Night after night we are watching Game of Thrones, Season I. (I say “Season I” because I have not yet seen Season II so do NOT spoil it for me!) The character and situations of Tyrion fascinates me, in terms of his disability. Tyrion Lannister, played by the outstanding Peter Dinklage, is a dwarf born to a wealthy and powerful family. He is well-educated, well-dressed, and highly sophisticated in his outlook on life and his self-expression. He is not trained in weaponry, but he is very brave. If he heard me say he was “very brave,” however, he would probably slice me up with sharp sarcasm. You don’t patronize this guy. People learn this quickly with Tyrion. When one character asks him why he reads so much, Tyrion replies, “Look at me,” and points out the obvious: that he is a dwarf that no one would care about or respect or fall in love with. But he tells the other guy that he loves living and therefore does what he can to enjoy himself. He blatantly pays for his love and sex, he bribes his way out of any diffficult situation; he even gets another character to fight as his proxy in a duel to the death.

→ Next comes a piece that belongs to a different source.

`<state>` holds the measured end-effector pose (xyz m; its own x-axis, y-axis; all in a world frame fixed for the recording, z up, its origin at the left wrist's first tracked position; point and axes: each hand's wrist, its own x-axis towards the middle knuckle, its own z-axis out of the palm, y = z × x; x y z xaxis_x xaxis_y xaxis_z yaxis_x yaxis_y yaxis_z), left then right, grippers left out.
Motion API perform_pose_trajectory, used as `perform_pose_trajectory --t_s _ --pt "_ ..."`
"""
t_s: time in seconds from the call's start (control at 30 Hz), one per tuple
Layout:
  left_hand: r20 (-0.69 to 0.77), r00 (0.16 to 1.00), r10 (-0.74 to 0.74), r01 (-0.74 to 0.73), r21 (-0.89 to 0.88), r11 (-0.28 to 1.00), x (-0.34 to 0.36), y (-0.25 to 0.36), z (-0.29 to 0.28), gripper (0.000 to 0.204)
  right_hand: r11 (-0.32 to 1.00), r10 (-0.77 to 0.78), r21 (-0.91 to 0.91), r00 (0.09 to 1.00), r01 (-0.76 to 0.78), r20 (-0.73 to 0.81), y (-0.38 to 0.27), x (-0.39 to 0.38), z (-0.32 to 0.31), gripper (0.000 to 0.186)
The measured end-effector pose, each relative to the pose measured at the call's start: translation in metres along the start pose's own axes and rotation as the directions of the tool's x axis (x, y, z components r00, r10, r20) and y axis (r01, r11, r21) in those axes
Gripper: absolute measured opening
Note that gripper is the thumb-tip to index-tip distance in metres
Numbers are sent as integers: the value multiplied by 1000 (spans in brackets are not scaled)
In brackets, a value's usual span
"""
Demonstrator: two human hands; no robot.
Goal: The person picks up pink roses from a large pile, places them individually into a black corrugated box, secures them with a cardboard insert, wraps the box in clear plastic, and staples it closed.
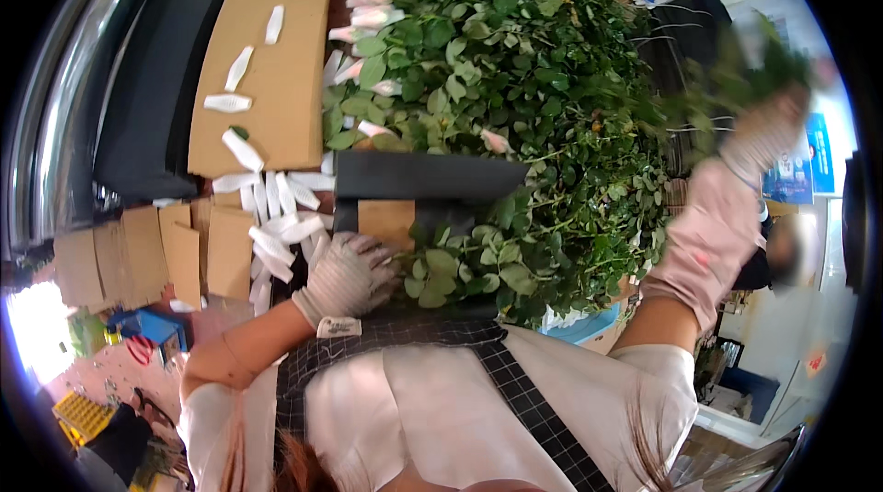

There is much to admire in Tyrion. Probably the best thing about him is his outre character, his unabashed participation in everything around him. He doesn’t shrink from the public, even though people call him “Dwarf,” and “Half Man,” and worse. His skin is like rock; nothing like that bothers him. He knows who he is and the attitudes of others toward him mean nothing. Tyrion is a great example of inclusiveness — the family treats him almost like an equal, but not really, though even this is more than I’d expect from people living in a Medieval-like era. They don’t lock him away, or kick him out on the streets to beg for his food. The way he is just a hair beneath them (no pun intended) makes sense because these are not supposed to be modern times. What I love the best about the portrayal of Tyrion is that people’s treatment of him does not stop him from getting what he wants and living a fun life (such as it is in such a brutal culture and era). He never corrects people or asks for Person-First language. It got me thinking about how much more sensitive our society is to the use of words and the need to accommodate — which is very much the way it should be — however there is something stunningly admirable to see a character like Tyrion fighting everything and everyone just for his dignity. No one loves him like an equal; and yet more than once Tyrion says how much he loves life. Watching and listening to him, it is easy to see that this is true.
To go out in public with such an obvious difference from everyone else — this just takes my breath away. If you read this blog you know that I have always had a problem with going out in public with Nat, though less so these days, because of the way people stare at him when he does his self-talking. The anger and sadness I feel when I see that is like an iron ring around my neck. But if I could be like Tyrion, and just focus on the love of life and my dear son, nothing else would matter.